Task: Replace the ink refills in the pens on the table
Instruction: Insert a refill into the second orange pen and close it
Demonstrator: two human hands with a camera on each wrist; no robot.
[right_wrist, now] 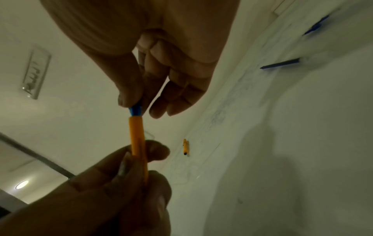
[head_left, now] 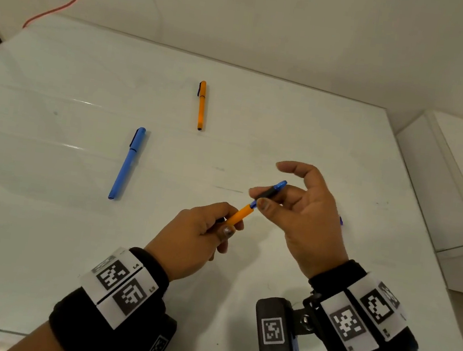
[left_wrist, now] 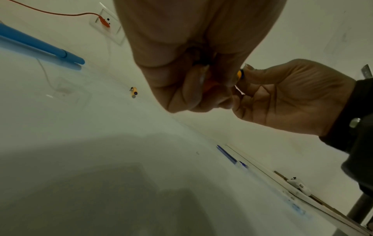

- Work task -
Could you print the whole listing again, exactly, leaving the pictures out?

- Expected output -
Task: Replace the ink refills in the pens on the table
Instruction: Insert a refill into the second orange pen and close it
Demonstrator: two human hands with a camera on each wrist; no robot.
[right_wrist, now] 
[head_left, now] 
[left_wrist, now] 

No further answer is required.